All of lore.kernel.org
 help / color / mirror / Atom feed
From: Wei Wang <weiwan@google.com>
To: Jakub Kicinski <kuba@kernel.org>
Cc: Eric Dumazet <edumazet@google.com>,
	"David S . Miller" <davem@davemloft.net>,
	netdev <netdev@vger.kernel.org>, Paolo Abeni <pabeni@redhat.com>,
	Hannes Frederic Sowa <hannes@stressinduktion.org>,
	Alexander Duyck <alexanderduyck@fb.com>,
	Martin Zaharinov <micron10@gmail.com>
Subject: Re: [PATCH net] net: fix race between napi kthread mode and busy poll
Date: Wed, 24 Feb 2021 14:29:21 -0800	[thread overview]
Message-ID: <CAEA6p_Crfx8_izk+GCE30a-DAwiKbNmxNKJ0=7be1Wtm8AbX8Q@mail.gmail.com> (raw)
In-Reply-To: <20210224133032.4227a60c@kicinski-fedora-pc1c0hjn.dhcp.thefacebook.com>

On Wed, Feb 24, 2021 at 1:30 PM Jakub Kicinski <kuba@kernel.org> wrote:
>
> On Wed, 24 Feb 2021 21:37:36 +0100 Eric Dumazet wrote:
> > On Wed, Feb 24, 2021 at 8:48 PM Jakub Kicinski <kuba@kernel.org> wrote:
> > > On Tue, 23 Feb 2021 15:41:30 -0800 Wei Wang wrote:
> > > > Currently, napi_thread_wait() checks for NAPI_STATE_SCHED bit to
> > > > determine if the kthread owns this napi and could call napi->poll() on
> > > > it.

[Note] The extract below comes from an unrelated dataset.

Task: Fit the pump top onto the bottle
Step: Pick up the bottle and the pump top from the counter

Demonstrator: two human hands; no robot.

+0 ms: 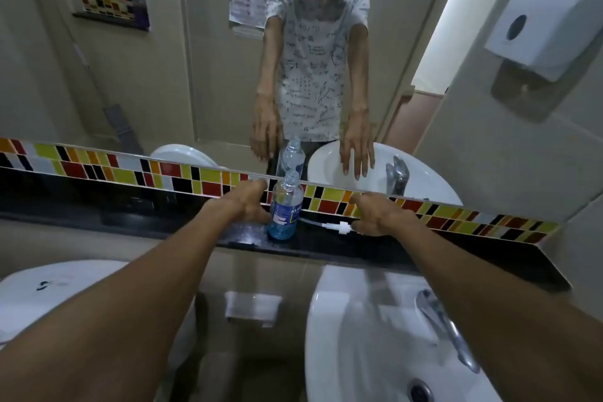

However, if socket busy poll is enabled, it is possible that the
> > > > busy poll thread grabs this SCHED bit (after the previous napi->poll()
> > > > invokes napi_complete_done() and clears SCHED bit) and tries to poll
> > > > on the same napi.
> > > > This patch tries to fix this race by adding a new bit
> > > > NAPI_STATE_SCHED_BUSY_POLL in napi->state. This bit gets set in
> > > > napi_busy_loop() togther with NAPI_STATE_SCHED, and gets cleared in
> > > > napi_complete_done() together with NAPI_STATE_SCHED. This helps
> > > > distinguish the ownership of the napi between kthread and the busy poll
> > > > thread, and prevents the kthread from polling on the napi when this napi
> > > > is still owned by the busy poll thread.
> > > >
> > > > Fixes: 29863d41bb6e ("net: implement threaded-able napi poll loop support")
> > > > Reported-by: Martin Zaharinov <micron10@gmail.com>
> > > > Suggested-by: Alexander Duyck <alexanderduyck@fb.com>
> > > > Reviewed-by: Alexander Duyck <alexanderduyck@fb.com>
> > > > Reviewed-by: Eric Dumazet <edumazet@google.come>
> > >
> > > AFAIU sched bit controls the ownership of the poll_list
> >
> > I disagree. BUSY POLL never inserted the napi into a list,
> > because the user thread was polling one napi.
> >
> > Same for the kthread.
>
> There is no delayed execution in busy_poll. It either got the sched bit
> and it knows it, or it didn't.
>
> > wake_up_process() should be good enough.
>
> Well, if that's the direction maybe we should depend on the thread
> state more?  IOW pay less attention to SCHED and have
> napi_complete_done() set_current_state() if thread is running?
>
> I didn't think that through fully but you can't say "wake_up_process()
> should be good enough" and at the same time add another bit proving
> it's not enough.
>
> > > Can we pleaseadd a poll_list for the thread and make sure the
> > > thread polls based on the list?
> >
> > A list ? That would require a spinlock or something ?
>
> Does the softnet list require a spinlock?
>
> Obviously with current code the list would only ever have one napi
> instance per thread but I think it's worth the code simplicity.
> napi_complete_done() dels from the list / releases that ownership
> already.
>

I think what Jakub proposed here should work. But I have a similar
concern as Eric. I think the kthread belongs to the NAPI instance, and
the kthread only polls on that specific NAPI if threaded mode is
enabled. Adding the NAPI to a list that the kthread polls seems to be
a reverse of logic. And it is unlike the sd->poll_list, where multiple
NAPI instances could be added to that list and get polled. But
functionality-wise, it does seem it will work.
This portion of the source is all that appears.